Kemp noted that Denver has a much smaller percentage of African Americans than Atlanta.

Critics say the Georgia voting law will disproportionately affect communities of color. Aklima Khondoker, state director of the voting rights group All Voting is Local, said Kemp’s news conference was an attempt to deflect from that as he gears up to try to win a second term.

“He’s pivoting away from all of the malicious things that we understand that this bill represents to people of color in Georgia,” she said.

Elsewhere in the state, about two dozen protesters turned out near Augusta National as the Masters golf championship continued, holding signs that said “Let Us Vote” and “Protect Georgia Voting Rights”.

The MLB commissioner, Rob Manfred, has said he made the decision to move the All-Star game after discussions with players and the Players Alliance, an organization of Black players formed after the death of George Floyd in Minneapolis last year, and that the league opposed restrictions to the ballot box.

On Saturday an MLB spokesman said the league had no immediate additional comment.

Several groups have filed lawsuits over the Georgia voting measure, which includes strict identification requirements for voting by mail.

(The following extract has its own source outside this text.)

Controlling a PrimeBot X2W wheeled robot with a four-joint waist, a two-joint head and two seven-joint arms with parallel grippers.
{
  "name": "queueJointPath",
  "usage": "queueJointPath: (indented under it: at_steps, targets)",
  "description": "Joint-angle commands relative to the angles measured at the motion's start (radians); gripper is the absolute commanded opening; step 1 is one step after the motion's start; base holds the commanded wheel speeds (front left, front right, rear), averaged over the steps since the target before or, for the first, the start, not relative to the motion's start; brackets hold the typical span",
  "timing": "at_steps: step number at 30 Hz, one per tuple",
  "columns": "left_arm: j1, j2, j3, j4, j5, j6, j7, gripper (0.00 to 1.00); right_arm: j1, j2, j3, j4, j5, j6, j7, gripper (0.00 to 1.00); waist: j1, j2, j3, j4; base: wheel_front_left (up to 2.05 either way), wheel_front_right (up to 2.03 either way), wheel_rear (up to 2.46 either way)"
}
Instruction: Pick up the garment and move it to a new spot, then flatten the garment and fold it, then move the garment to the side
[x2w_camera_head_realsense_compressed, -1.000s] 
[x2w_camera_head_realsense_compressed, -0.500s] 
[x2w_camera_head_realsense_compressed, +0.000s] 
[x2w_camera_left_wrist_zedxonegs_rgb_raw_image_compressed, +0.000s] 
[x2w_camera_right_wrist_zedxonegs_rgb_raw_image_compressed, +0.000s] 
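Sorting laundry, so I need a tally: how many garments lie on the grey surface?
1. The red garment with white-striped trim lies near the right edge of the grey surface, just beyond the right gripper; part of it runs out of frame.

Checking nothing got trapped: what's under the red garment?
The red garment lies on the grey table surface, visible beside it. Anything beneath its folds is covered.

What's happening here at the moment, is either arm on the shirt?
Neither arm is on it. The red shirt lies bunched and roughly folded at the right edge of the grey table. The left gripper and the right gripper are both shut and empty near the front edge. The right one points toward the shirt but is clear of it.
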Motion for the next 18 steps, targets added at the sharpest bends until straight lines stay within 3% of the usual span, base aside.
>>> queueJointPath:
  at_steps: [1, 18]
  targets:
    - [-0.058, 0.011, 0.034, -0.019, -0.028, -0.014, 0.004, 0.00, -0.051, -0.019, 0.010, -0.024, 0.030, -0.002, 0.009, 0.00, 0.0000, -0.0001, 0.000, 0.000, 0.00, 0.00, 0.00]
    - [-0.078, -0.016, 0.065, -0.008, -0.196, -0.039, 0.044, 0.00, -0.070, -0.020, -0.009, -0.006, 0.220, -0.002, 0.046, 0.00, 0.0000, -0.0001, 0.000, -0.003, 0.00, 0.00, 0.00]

It expands weekend early voting but limits the use of ballot drop boxes, makes it a crime to hand out food or water to voters waiting in line and gives the state election board new powers to intervene in county election offices and to replace local officials.

That has led to concerns the Republican-controlled board could exert more influence over elections, including the certification of county results.

The rewrite of Georgia’s election rules – signed by Kemp last month – follows Donald Trump’s repeated lies about electoral fraud after his loss to Joe Biden. The Democratic candidate won Georgia, before two Democrats won Senate runoffs there in January, tipping control of the chamber.

Democrats have assailed the Georgia law as an attempt to suppress Black and Latino votes, with Biden calling it “Jim Crow in the 21st century”. Carr and Kemp blasted that comparison.

“This made-up narrative that this bill takes us back to Jim Crow – an era when human beings were being killed and who were truly prevented from casting their vote – is preposterous,” Carr said. “It is irresponsible, and it’s fundamentally wrong.”